Dünyadaki gelişmiş ülkelerin vatandaşları devletle olan işlerini internet üzerinde, evlerinden veya da iş yerlerinden dışarı çıkmadan, birkaç dakika içinde hallederken, bizde, topraklarımız altın kaplı olduğundan, ikamet veya da çalışma iznini alabilmek veya da yenilemek için en az bir hafta koşmak gerekiyor. Damga pulu, resim, tasdik memuru, fotokopi, pasaport, kira kontratı, kan verme, tahlil yaptırma gibi bir sürü saçma sapan işlemler konuyor ülkemize çalışmak veya da ikamet etmek için gelmiş insanların önüne.
Maliye Bakanlığı işin kolayını bulmuş, her başvurandan bir de kira kontratı istiyor. İşin yoksa Muhaceret dairesinden, hastaneye, oradan laboratuvara, polise, Maliye bakanlığına, fotokopiciye koş, dolap beygiri gibi dön.
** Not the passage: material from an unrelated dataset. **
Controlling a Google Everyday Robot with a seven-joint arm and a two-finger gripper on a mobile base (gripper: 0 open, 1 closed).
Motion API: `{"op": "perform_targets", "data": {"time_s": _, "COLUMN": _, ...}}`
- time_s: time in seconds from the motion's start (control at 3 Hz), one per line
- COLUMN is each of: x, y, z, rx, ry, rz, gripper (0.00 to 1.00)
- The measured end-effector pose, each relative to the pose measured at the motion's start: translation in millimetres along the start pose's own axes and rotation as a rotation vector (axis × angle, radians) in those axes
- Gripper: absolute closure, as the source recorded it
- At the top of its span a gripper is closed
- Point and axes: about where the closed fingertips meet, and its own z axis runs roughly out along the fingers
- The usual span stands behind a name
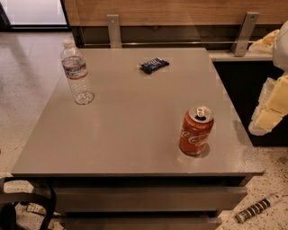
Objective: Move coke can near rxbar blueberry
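A clear plastic water bottle (77, 74) stands upright near the far left corner of a grey square table (130, 134), white cap on and label around its upper half. Farther right, close to the table's back edge, the rxbar blueberry (154, 64) lies flat in its dark navy wrapper, turned at a slight angle. The coke can (196, 131) stands upright towards the front right corner, silver top and pull tab showing, well apart from both the bar and the bottle. At the frame's right edge, off the side of the table and level with the can, the robot's cream-coloured gripper (270, 110) hangs partly out of view. It touches nothing on the table and carries nothing that can be seen, and whether it is spread or closed cannot be told. Behind the table runs a wood-panelled wall (180, 11) with two metal brackets (113, 30). On the speckled floor at the lower right lies a black-and-white striped object (258, 208).
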Motion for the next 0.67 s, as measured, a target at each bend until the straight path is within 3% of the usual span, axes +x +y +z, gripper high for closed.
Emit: {"op": "perform_targets", "data": {"time_s": 0.67, "x": 17, "y": 16, "z": 15, "rx": -0.012, "ry": -0.315, "rz": 0.069, "gripper": 0.00}}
Açıkçası ülkemizi ikinci vatanları görüp yaşamaya, çalışmaya gelen insanlara eziyet ediyoruz.
Yasalarımız, kurallarımızda bir acayip.
Benim eşime, her KKTC’ye giriş yaptığımızda sadece 90 günlük ikamet izni veriyorlar, pasaportuna da turist vizesi vuruyorlar, evlilik cüzdanını göstermemize rağmen. Nasıl saçma sapan, akıllara ziyan bir yasa yapılmış anlaşılır gibi değil.
Bu nedenle iktidar tarafından Meclise yeni sunulan “Yurttaşlık Yasa Tasarısı” içinde bu saçmalıklar düzeltileceğine, yeni zorlukların şirin bir şekilde eklenmiş maalesef.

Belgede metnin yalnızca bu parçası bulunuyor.